• _Exercise requirements_
Which lines below include the string "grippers"? Please show each one.

-*-

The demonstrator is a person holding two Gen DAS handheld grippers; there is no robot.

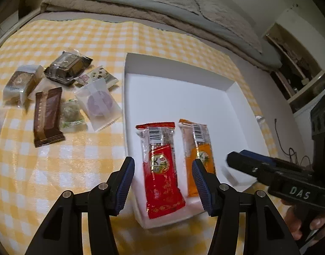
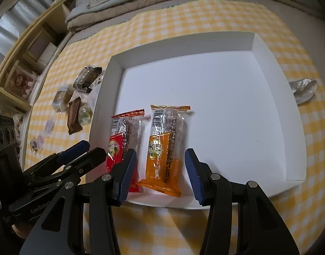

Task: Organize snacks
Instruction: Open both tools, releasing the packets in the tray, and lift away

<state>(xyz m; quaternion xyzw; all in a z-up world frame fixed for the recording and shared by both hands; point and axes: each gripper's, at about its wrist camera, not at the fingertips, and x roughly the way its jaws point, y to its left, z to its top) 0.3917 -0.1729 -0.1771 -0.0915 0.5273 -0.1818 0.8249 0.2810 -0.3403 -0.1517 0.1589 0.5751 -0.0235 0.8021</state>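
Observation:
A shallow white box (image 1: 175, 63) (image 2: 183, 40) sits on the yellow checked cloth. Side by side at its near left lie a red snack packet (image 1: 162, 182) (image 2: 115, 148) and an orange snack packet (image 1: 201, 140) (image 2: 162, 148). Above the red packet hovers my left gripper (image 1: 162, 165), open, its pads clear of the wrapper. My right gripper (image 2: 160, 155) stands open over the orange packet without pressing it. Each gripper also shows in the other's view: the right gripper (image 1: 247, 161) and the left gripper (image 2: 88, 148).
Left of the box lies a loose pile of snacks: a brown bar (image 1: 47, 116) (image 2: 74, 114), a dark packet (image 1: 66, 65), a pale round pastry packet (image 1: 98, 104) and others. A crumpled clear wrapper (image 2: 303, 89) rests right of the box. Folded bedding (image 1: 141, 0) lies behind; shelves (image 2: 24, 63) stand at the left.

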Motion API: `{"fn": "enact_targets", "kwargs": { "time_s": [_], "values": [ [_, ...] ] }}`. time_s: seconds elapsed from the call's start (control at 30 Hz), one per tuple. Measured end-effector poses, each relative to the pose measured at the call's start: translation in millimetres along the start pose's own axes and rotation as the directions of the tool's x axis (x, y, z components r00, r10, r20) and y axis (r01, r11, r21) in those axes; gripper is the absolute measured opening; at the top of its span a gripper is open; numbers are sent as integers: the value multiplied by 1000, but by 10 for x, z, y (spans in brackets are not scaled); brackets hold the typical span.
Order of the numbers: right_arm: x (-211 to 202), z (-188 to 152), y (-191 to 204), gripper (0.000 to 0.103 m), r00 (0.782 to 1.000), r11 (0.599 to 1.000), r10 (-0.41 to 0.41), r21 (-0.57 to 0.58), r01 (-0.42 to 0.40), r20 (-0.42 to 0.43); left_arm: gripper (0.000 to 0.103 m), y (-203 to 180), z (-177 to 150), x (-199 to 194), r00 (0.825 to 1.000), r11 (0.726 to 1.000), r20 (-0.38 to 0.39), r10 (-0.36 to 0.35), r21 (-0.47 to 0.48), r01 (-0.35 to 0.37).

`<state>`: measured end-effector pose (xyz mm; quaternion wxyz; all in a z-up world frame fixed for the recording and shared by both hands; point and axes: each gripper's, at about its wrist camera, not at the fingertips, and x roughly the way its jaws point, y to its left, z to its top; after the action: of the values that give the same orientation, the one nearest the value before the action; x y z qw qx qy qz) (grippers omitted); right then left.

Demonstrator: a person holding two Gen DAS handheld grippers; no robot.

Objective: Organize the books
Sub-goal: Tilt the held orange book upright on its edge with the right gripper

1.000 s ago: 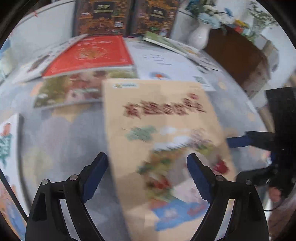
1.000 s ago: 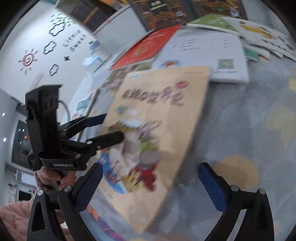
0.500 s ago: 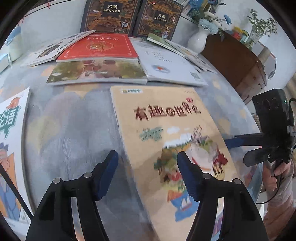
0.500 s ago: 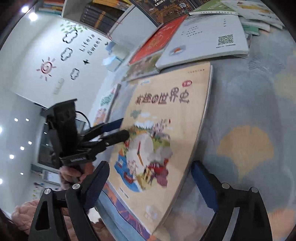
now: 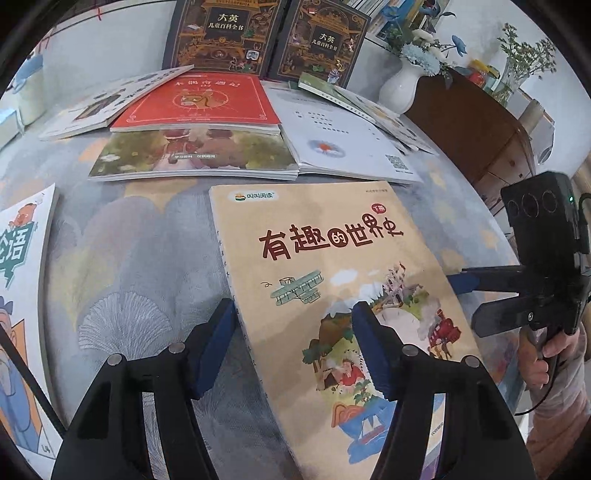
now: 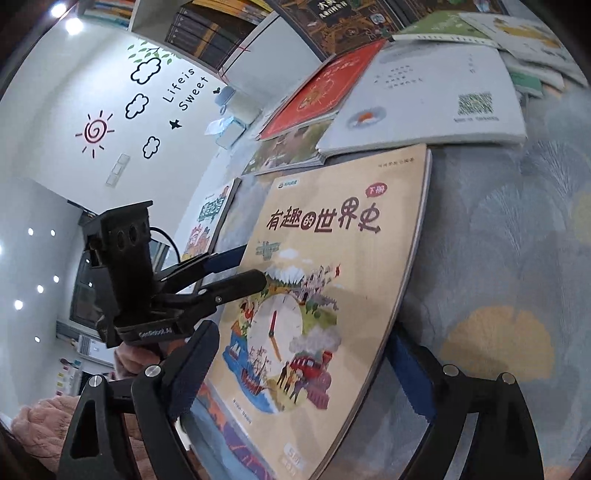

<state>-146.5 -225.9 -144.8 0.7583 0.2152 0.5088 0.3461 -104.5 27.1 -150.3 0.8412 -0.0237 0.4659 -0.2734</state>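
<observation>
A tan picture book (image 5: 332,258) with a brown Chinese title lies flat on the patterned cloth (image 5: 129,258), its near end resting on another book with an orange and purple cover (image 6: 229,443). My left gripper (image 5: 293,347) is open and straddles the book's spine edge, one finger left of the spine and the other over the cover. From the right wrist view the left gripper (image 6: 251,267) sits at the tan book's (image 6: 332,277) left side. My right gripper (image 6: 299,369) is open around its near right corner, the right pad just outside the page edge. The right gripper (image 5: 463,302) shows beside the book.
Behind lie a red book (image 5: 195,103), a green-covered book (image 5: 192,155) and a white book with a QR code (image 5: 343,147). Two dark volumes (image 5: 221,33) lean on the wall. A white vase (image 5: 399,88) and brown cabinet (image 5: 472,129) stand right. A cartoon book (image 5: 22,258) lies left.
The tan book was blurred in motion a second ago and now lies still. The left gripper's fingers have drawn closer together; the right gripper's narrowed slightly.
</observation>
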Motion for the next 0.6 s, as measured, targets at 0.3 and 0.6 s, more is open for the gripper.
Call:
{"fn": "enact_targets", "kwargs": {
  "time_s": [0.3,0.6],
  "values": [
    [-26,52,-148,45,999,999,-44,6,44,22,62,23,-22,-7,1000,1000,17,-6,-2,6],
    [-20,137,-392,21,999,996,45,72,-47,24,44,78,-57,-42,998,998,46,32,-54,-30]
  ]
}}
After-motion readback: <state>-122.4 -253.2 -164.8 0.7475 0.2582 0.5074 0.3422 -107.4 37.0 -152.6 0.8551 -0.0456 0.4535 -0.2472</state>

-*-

• _Task solution_
The demonstrator is a person holding two Gen DAS handheld grippers; there is no robot.
`<state>`: measured end-effector pose (xyz mm; quaternion wxyz; all in a z-up world frame fixed for the recording and shared by both hands; point and axes: each gripper's, at about its wrist camera, not at the fingertips, and x roughly the way its jaws point, y to its left, z to its top; after the action: of the values that give the same orientation, the one nearest the value before the action; x y z qw qx qy qz) (grippers omitted); right then left.
Demonstrator: a person holding two Gen DAS handheld grippers; no robot.

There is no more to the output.